How Green is My Garden?
That is the question I've been pondering lately. NPR has spent the last few weeks focusing on the environment, Calendula and Concrete has asked us what we're doing to be green, S and RWW have just organized a completely sustainable luncheon, and my students and I have just read Kingsolver's "Lily's Chickens." I can't help but consider what I'm doing to help and harm.
Do I need to garden to live ecologically? Do I need to expend the water it takes to grow vegetables in the desert? No. I can get perfectly wonderful, organic, local produce at my farmers' market. I can support farmers who have a real reason for using water: they must sustain themselves and their families. Even with the octagon, I'll still shop at the farmers' market--the garden is not feeding me completely. As I'm not able to grow all the produce I will eat, I'll continue to support those farmers, even if (let's keep our fingers crossed) my summer tomato bounty might put a dent in my regular buying habits. Clearly, growing some of my own food, delicious as it may be, is a luxury.
By gardening vegetables here, I know I'm using more water than I should, in the same way I know that when I eat beef, I'm eating pretty darned inefficiently; however, just as I can't give up meat since it is an essential part of me eating happily and healthfully, I know I need to have this garden right now. Like many of you, I consider my meat purchases carefully, always choosing organic, and seeking out local products. Buying meat this way requires more effort, time, and certainly more money, but I'm more than happy to sacrifice these in order to help protect myself and those I care about, as well as this planet on which we all depend.

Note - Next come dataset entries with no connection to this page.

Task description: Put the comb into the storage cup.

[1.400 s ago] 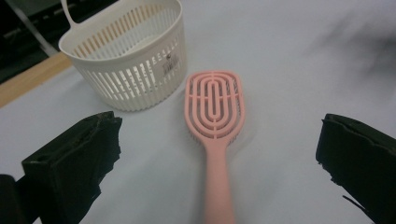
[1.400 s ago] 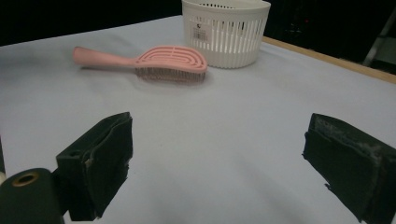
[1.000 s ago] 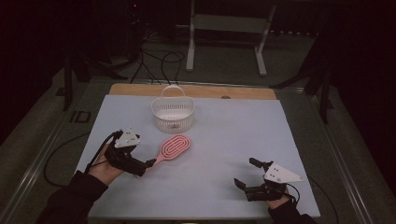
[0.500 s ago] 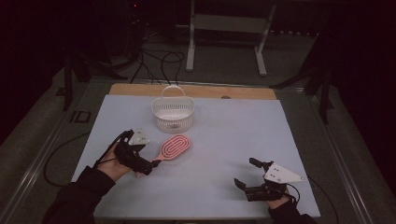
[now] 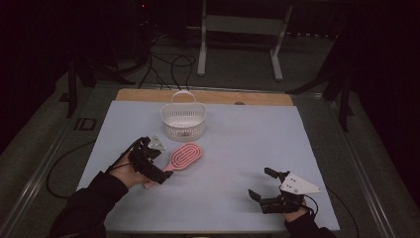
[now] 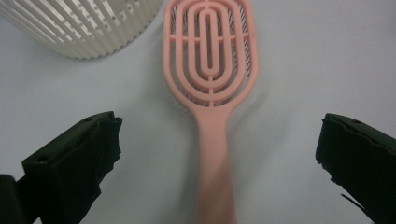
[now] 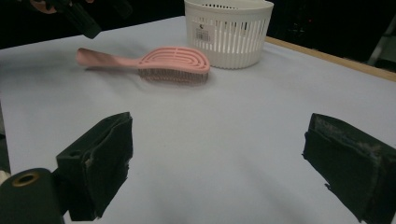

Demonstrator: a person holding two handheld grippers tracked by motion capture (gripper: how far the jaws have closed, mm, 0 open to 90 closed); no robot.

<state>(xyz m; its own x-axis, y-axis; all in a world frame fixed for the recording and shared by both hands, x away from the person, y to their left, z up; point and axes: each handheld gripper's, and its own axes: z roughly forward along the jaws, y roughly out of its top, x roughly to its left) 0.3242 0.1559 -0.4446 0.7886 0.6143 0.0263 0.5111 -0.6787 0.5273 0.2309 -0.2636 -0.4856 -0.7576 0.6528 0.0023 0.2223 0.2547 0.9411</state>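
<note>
A pink vented hairbrush lies bristles down on the pale mat, just in front of a white slatted basket. My left gripper is at the brush's handle end, open. In the left gripper view the handle runs up between the wide-apart jaws, touching neither, and the brush head points toward the basket. My right gripper rests open near the front right of the mat, holding nothing. In the right gripper view the brush and the basket are far off.
The pale mat covers the table, with a wooden strip along the far edge. Beyond the table are cables and a metal stand on a dark floor. Bare mat stretches between the two grippers.
My left gripper has moved right and forward until the brush handle lies between its open jaws. The brush, the basket and the right gripper have stayed put.
</note>
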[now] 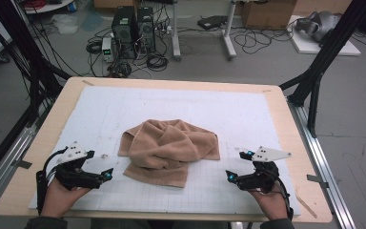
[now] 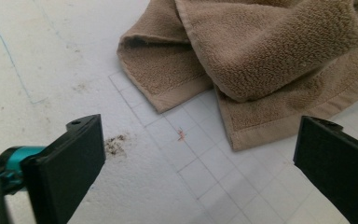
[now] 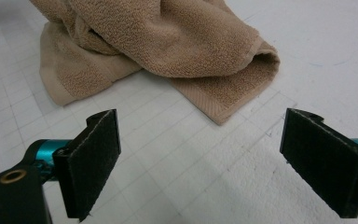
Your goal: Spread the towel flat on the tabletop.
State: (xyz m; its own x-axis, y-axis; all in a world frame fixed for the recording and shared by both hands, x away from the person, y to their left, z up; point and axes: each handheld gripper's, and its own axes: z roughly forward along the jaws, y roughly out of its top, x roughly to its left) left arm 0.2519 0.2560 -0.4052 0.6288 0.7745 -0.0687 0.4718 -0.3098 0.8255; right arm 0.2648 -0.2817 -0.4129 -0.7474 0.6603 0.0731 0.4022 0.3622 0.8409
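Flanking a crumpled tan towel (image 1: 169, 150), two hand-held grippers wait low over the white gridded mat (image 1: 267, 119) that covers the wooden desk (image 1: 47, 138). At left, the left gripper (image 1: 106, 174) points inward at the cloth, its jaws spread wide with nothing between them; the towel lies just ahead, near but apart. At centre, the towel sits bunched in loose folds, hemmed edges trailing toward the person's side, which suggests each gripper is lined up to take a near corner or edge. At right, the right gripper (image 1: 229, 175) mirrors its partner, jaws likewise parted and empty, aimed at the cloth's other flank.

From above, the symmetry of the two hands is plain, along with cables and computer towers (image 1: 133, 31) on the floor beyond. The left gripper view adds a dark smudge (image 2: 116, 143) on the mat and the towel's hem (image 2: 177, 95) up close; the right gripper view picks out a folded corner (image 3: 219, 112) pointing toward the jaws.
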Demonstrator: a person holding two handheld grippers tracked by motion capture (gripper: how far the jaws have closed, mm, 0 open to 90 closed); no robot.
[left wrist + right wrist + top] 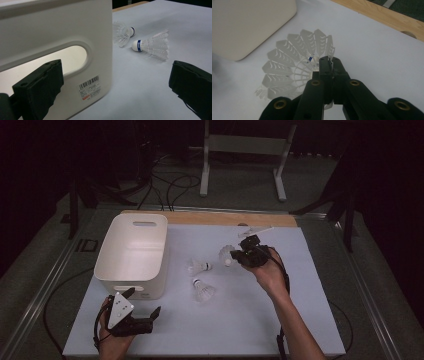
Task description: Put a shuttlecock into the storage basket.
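Note:
Three white shuttlecocks with blue bands are in view. My right gripper [242, 255] is shut on the feather skirt of one shuttlecock [226, 253], right of the table's middle. In the right gripper view the jaws of that gripper [330, 61] pinch the skirt's edge of the held shuttlecock [289, 65] over the white sheet. Two other shuttlecocks [199, 266] [203, 290] lie on the sheet between the hands. My left gripper [145, 301] stands open at the near corner of the white bin [150, 287]. Between the jaws of the left gripper [116, 75] there is nothing; the lying shuttlecocks [152, 46] [122, 32] are farther off.
The bin [50, 25] has a handle slot and a barcode label and stands at the left of the white sheet [300, 295]. A wooden strip [230, 218] runs along the far edge. A white frame stand [245, 145] and cables lie beyond the table.

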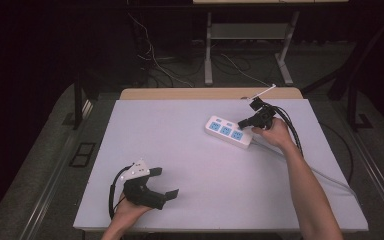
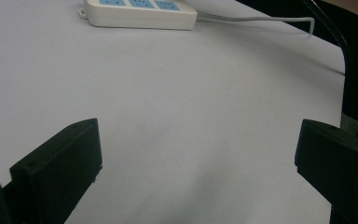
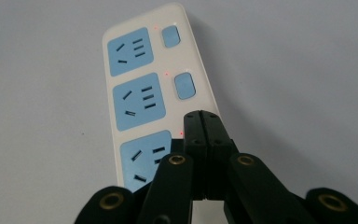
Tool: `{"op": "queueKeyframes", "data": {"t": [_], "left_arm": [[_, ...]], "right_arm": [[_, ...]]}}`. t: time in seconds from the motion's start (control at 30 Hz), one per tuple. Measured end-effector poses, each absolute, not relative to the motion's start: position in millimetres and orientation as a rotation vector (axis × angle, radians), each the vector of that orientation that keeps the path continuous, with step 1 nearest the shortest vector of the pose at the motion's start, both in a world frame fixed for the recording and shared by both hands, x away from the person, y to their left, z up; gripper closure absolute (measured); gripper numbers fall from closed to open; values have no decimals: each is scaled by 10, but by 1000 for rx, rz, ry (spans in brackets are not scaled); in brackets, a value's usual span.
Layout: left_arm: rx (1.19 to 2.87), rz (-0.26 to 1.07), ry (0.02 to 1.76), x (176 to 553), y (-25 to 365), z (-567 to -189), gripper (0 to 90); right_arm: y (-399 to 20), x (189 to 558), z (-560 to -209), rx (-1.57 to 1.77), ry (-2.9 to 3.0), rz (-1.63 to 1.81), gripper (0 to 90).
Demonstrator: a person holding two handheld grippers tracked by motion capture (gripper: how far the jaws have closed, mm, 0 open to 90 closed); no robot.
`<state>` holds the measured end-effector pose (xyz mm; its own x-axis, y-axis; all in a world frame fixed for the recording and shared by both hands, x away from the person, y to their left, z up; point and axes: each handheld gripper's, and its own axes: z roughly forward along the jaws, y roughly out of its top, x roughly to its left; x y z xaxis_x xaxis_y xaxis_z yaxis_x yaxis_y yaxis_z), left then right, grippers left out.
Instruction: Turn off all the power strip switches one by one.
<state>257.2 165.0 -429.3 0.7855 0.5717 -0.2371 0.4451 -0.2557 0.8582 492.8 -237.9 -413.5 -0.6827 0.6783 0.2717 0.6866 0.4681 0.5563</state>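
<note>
White power strip (image 1: 228,131) lies flat on the far right part of the white tabletop (image 1: 190,165), angled. It has three blue socket faces in a row. Right gripper view: each socket (image 3: 137,101) is paired with a blue rocker switch (image 3: 185,85), with a small red light beside each. No readable brand or lettering. Its white cord (image 1: 330,179) runs off toward the right near edge of the table.

Right gripper (image 1: 245,122) sits at the strip's near-right end. Jaws pressed fully together with nothing between them, tips over the spot beside the third socket where that socket's switch would be. Cannot tell if the tips touch the strip. Black cables (image 1: 291,127) loop behind the hand (image 1: 275,134).

Left gripper (image 1: 164,182) is low at the front left, well apart from the strip. Jaws spread wide, holding nothing. In the left gripper view, bare table lies between the jaws and the strip (image 2: 140,11) is far ahead.

Nothing lies on the table between the two grippers. A wooden edge (image 1: 210,93) shows behind the white top. Dark room, grey floor, loose wires (image 1: 152,55) and white desk legs (image 1: 209,50) at the back.
</note>
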Motion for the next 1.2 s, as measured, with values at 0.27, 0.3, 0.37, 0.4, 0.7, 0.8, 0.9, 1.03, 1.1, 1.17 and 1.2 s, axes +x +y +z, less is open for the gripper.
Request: {"op": "queueKeyframes", "data": {"t": [0.27, 0.3, 0.37, 0.4, 0.7, 0.8, 0.9, 1.03, 1.1, 1.17, 1.2], "left_arm": [[1901, 141, 770, 2575, 1634, -4299, 0], [1901, 142, 769, 2575, 1633, -4298, 0], [1900, 141, 772, 2573, 1635, -4297, 0], [1899, 142, 772, 2571, 1636, -4297, 0], [1909, 142, 770, 2584, 1634, -4304, 0], [1910, 141, 767, 2581, 1631, -4303, 0], [1909, 140, 767, 2577, 1630, -4302, 0], [1908, 141, 766, 2573, 1629, -4302, 0], [1912, 142, 762, 2563, 1625, -4300, 0], [1913, 142, 760, 2561, 1624, -4299, 0], [1912, 140, 759, 2559, 1622, -4298, 0]], "right_arm": [[-2384, 4886, -4178, -1255, -2681, -1078, 900], [-2387, 4880, -4183, -1251, -2686, -1087, 900], [-2386, 4863, -4183, -1250, -2704, -1090, 900], [-2386, 4863, -4183, -1250, -2704, -1090, 900], [-2456, 4847, -4238, -1283, -2625, -1169, 900], [-2448, 4834, -4238, -1284, -2639, -1174, 900], [-2439, 4828, -4232, -1282, -2649, -1166, 900], [-2442, 4815, -4244, -1294, -2648, -1180, 900], [-2442, 4802, -4249, -1303, -2646, -1185, 900], [-2438, 4803, -4253, -1300, -2649, -1184, 900], [-2439, 4803, -4255, -1303, -2645, -1186, 900]]}}
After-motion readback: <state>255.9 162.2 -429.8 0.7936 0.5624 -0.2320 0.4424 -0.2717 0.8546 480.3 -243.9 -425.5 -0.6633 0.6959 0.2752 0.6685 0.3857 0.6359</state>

In a similar way, I'm trying to do little things to help compensate for the water I'm using in the octagon. I planned the garden as water-efficiently as I could in the space that I have, using a system of connected irrigation ditches for deep watering that encourages deeper root growth, so when it gets hot, I won't have to water as frequently. I've been thinking about other ways to be "green" as well. Every batch of coffee grounds or egg shells or other immediately compostable item goes straight into the bed (I hope to create some kind of real composting system in the not-so-distant-future); I use no pesticides--of course--not even natural ones (unless you count my flicking the occasional plant-threatening bug away as pesticide, an act which could considered such, as I'm "ciding" a "pest"); and here's the clincher, though the octagon garden is at the CC's house, 1.1 miles away, I don't drive there. I walk. Yes, I walk in LA.
Is that really just rationalizing away my guilt? Perhaps. But I need this garden. When I have a crappy-ass day at work, I can't wait to get home and walk over and see bugs eating other bugs. It's all the violence necessary to make me feel better.

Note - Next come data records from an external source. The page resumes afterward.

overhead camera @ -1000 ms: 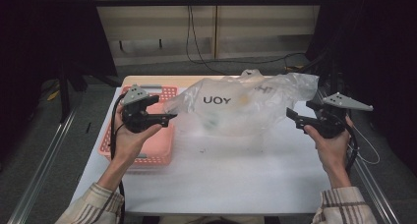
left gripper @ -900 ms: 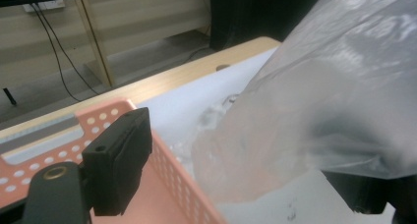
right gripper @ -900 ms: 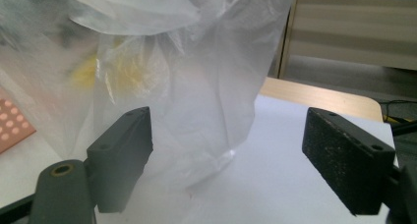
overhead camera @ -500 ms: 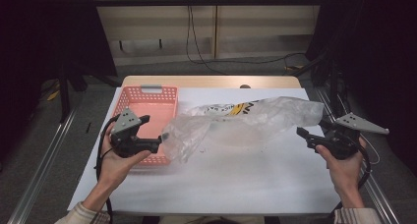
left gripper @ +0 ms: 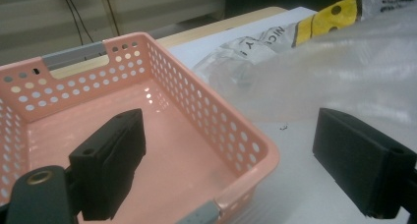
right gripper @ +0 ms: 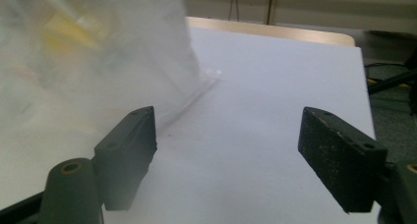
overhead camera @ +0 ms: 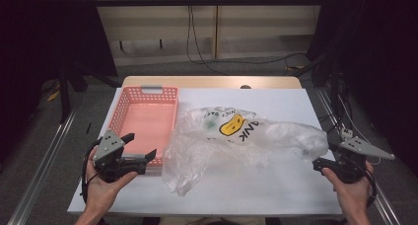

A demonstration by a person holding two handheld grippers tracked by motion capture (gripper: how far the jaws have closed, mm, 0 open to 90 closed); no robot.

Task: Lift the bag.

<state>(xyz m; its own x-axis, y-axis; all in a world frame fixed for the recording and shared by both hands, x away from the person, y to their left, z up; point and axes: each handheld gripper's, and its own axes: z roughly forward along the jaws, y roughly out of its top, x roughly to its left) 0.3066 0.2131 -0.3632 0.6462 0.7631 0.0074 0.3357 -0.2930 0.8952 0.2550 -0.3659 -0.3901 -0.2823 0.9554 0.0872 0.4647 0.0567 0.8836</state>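
Grippers left and right low, open.

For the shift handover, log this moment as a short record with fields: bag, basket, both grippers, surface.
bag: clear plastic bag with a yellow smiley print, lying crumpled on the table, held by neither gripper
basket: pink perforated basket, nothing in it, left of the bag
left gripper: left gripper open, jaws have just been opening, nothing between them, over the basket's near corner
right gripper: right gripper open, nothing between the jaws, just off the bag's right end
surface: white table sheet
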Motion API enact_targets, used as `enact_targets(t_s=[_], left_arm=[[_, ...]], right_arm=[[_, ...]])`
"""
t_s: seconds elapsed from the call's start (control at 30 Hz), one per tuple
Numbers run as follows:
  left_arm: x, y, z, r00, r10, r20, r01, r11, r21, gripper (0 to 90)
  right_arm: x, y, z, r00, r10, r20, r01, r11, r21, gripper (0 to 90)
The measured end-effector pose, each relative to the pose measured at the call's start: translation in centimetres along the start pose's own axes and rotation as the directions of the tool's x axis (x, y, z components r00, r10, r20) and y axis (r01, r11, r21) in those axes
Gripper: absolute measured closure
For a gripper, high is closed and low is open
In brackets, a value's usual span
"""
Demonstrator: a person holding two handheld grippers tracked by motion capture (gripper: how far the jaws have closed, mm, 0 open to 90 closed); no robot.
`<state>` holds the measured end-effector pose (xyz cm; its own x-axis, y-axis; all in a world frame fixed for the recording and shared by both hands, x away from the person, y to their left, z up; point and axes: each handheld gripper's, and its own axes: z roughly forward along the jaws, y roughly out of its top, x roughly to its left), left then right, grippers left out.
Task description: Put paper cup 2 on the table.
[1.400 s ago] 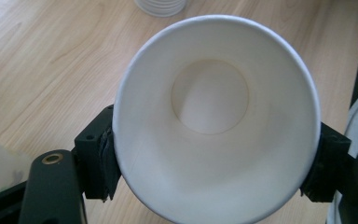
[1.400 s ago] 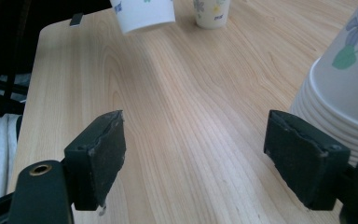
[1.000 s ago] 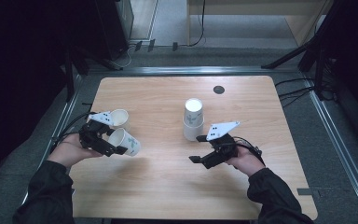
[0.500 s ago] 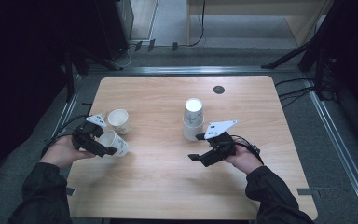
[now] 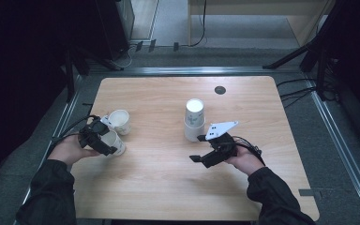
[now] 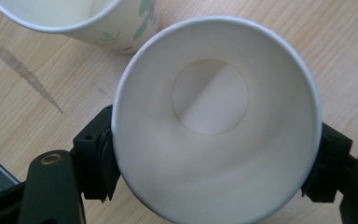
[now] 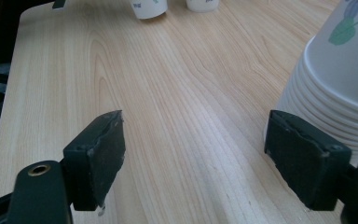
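High view: two loose cups (image 5: 120,122), one stack (image 5: 194,120).

White paper cup (image 6: 214,126), empty, mouth open toward the camera, clamped at its sides between two black jaws, low over the wooden table. Just beside a second paper cup (image 5: 120,121) with a green leaf print, standing mouth up, well left of the upside-down cup stack (image 5: 194,119).
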<state>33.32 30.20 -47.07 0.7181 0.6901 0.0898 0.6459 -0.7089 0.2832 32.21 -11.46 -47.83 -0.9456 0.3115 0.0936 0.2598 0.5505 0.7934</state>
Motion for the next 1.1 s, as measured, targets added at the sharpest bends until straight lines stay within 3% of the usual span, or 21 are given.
enact_targets(t_s=[0.2,0.4,0.57,0.77,0.97,1.1], left_arm=[[0.2,0.2,0.3,1.0000,-0.007,0.007,0.008,0.9999,-0.008,22.0],[0.3,0.3,0.5,0.9990,-0.040,0.017,0.041,0.9990,-0.020,20.1],[0.2,0.4,0.6,0.9964,-0.058,0.062,0.061,0.9973,-0.041,18.8],[0.2,0.6,0.6,0.9952,-0.067,0.072,0.071,0.9964,-0.047,12.3],[0.5,0.4,-0.3,0.9900,-0.095,0.104,0.106,0.9892,-0.102,9.0],[0.5,0.2,-1.0,0.9882,-0.092,0.123,0.108,0.9846,-0.137,9.1]], right_arm=[[-0.1,-0.1,-0.1,1.0000,0.005,0.005,-0.005,1.0000,-0.004,20.6],[-0.1,-0.1,-0.1,1.0000,0.007,0.006,-0.006,1.0000,-0.006,20.7],[-0.1,-0.1,-0.2,1.0000,0.005,0.005,-0.005,1.0000,-0.008,20.6],[-0.2,0.0,-0.3,1.0000,0.006,0.001,-0.006,0.9999,-0.013,20.7],[-0.2,0.0,-0.3,0.9999,0.010,0.006,-0.010,0.9999,-0.012,20.6],[-0.3,0.0,-0.4,0.9999,0.013,0.005,-0.012,0.9998,-0.013,20.7]])
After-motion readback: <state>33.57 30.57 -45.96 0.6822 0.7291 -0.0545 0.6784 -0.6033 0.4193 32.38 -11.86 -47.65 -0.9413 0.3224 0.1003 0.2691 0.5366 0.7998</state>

I've become friends with a white spider who makes her home between the two Japanese eggplants. Every day, she crawls out of the traps she's created in the curled young leaves to greet me, and her skittish swinging and erratic flitting over the plants makes me feel less skittish and erratic myself. I need this spider. I need to keep a home for her.
I know what I'm doing and that I'm both part of the problem and part of the solution. This garden reminds me of that daily.
Comments
We are fast running out of water in Australia, so fast in fact that it looks as though our farmers won't have any irrigation water next year, so I never, ever water from the garden tap. It's all water recycled in some way, from the kitchen, the bathroom or the laundry, bucket-ed out judiciously.

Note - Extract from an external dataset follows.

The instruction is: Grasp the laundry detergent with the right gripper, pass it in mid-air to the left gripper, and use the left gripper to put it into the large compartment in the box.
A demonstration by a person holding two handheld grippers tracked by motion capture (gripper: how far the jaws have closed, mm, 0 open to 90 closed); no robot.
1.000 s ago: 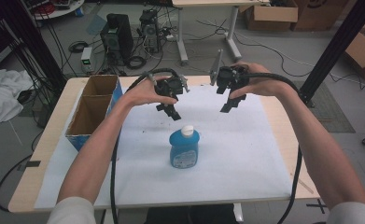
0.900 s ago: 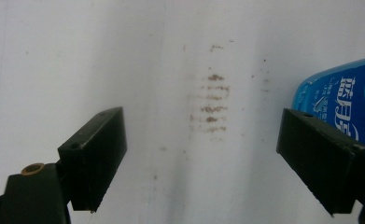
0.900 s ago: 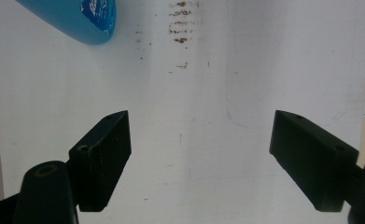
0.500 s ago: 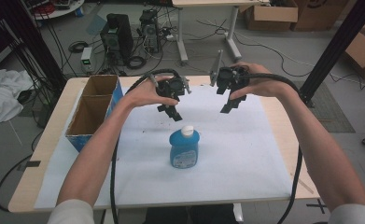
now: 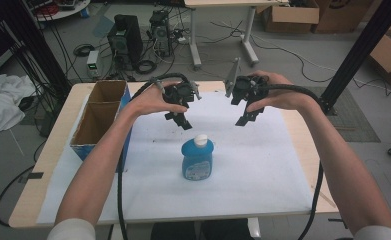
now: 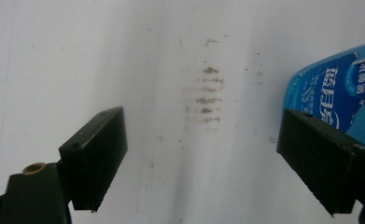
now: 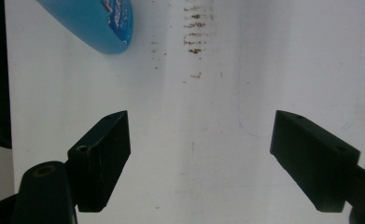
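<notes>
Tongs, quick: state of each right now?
Left tongs: open, holding nothing, blue bottle beside them.
Right tongs: open, holding nothing, above the white sheet.

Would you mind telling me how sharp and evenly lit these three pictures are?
High view: even light, soft; the blue plastic bottle casts little shadow. Left gripper view: bottle label readable, edge blurred. Right gripper view: white sheet bright, washed out.
</notes>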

But those lovely, intimate photographs of yours remind me of the pleasure that tending the earth can bring.
Very pleased to have found your blog!
Nabeel: Welcome to my blog. I am growing melons vertically in my garden, but with limited space, I can't grow fruit trees. I do hope someday to have a yard where I can grow all kinds of fruit.
Susan in Italy: Thank you. If you were closer, I'd share.
Lucy: Welcome! This is my first garden as an adult in something other than patio pots, so I'm learning more and more with each week. Next warm season, I know I'm going to have to plant differently than I did this spring. Thank you for your inspiring efficiency. Thank you also for your compliments on my photos--I've checked out your own site, and the compliment means a lot from someone who takes such beautiful pictures.
I have very similar thoughts about my garden. I only grow a handful of this and a handful of that, and I like to think I am making a difference by growing some of my own food (and growing it organically), but the garden is really a luxury and I still have to buy most of my food. I try to always think of the ecologial impacts of my choices. I think the garden is what keeps me connected to nature. I enjoy all the little discoveries -- the bugs, the spiders, too. The garden keeps me grounded and it motivates me to keep taking steps for the environment -- even if they're seemingly small steps. It keeps me hopeful.